### What the task asks
Retype the opening lines of the listing below, ending with the line that contains "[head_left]", and leave out any pictures.

************

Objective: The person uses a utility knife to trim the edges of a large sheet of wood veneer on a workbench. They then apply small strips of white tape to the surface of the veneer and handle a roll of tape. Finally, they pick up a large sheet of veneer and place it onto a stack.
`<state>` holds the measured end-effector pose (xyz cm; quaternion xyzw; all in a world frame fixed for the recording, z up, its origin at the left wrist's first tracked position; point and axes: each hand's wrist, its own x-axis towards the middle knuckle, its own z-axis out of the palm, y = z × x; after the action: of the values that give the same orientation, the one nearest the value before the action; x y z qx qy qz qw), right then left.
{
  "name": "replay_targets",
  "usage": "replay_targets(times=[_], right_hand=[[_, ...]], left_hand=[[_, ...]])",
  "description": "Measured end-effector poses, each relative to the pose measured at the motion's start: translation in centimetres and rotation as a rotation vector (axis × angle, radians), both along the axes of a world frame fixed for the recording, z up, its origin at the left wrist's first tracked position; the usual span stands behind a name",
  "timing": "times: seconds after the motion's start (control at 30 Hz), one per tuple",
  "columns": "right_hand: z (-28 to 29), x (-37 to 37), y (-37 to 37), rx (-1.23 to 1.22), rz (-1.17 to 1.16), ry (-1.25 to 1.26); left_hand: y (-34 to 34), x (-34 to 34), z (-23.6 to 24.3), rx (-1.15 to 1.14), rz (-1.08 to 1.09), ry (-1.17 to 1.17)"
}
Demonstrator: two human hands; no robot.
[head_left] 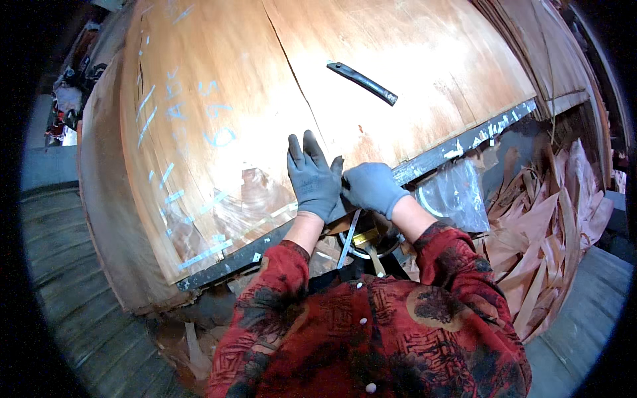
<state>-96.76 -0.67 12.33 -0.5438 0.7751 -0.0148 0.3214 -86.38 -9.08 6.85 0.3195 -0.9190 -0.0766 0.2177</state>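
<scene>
Both hands wear grey gloves. My left hand (pixel 313 176) lies flat with fingers stretched on a pale wood veneer sheet (pixel 245 86), near its front edge. My right hand (pixel 371 187) is beside it to the right, fingers curled over the edge; what they hold is hidden. A long crack runs up the sheet from near my hands. A black tool (pixel 361 83), perhaps a cutter, lies on the sheet beyond them. Below my hands a pale strip (pixel 348 239) hangs in front of a round container (pixel 385 247) with a brush (pixel 371 255) in it.
A dark, tape-flecked rail (pixel 464 142) runs along the front edge. A clear plastic bag (pixel 451 196) hangs at the right, by a heap of veneer scraps (pixel 524 259). More veneer sheets (pixel 557 53) lie to the right. Clutter (pixel 70 99) shows at the far left.
</scene>
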Motion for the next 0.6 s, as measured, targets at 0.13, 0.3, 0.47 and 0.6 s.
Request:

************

### Reply
Objective: The person uses a utility knife to trim the edges of a large sheet of wood veneer on a workbench. They then apply small strips of white tape to the surface of the veneer and handle a roll of tape. Finally, they pick up a large sheet of veneer and place it onto a stack.
`<state>` holds the measured end-effector pose (xyz cm; quaternion xyzw; all in a world frame fixed for the recording, z up, its origin at the left wrist's first tracked position; point and axes: each hand's wrist, its own x-axis towards the middle knuckle, its own z-axis out of the palm, y = z × x; after the action: of the values that give the same orientation, the one nearest the value before the action; x y z qx qy qz qw), right then left.
{
  "name": "replay_targets",
  "usage": "replay_targets(times=[_], right_hand=[[_, ...]], left_hand=[[_, ...]])",
  "description": "Measured end-effector poses, each relative to the pose measured at the motion's start: translation in centimetres and rotation as a rotation vector (axis × angle, radians), both along the axes of a world frame fixed for the recording, z up, its origin at the left wrist's first tracked position; the usual span stands behind a name",
  "timing": "times: seconds after the motion's start (control at 30 Hz), one per tuple",
  "columns": "right_hand: z (-28 to 29), x (-37 to 37), y (-37 to 37), rx (-1.23 to 1.22), rz (-1.17 to 1.16), ry (-1.25 to 1.26); left_hand: y (-34 to 34), x (-34 to 34), z (-23.6 to 24.3), rx (-1.15 to 1.14), rz (-1.08 to 1.09), ry (-1.17 to 1.17)"
}
Demonstrator: two human hands; no robot.
[head_left] 

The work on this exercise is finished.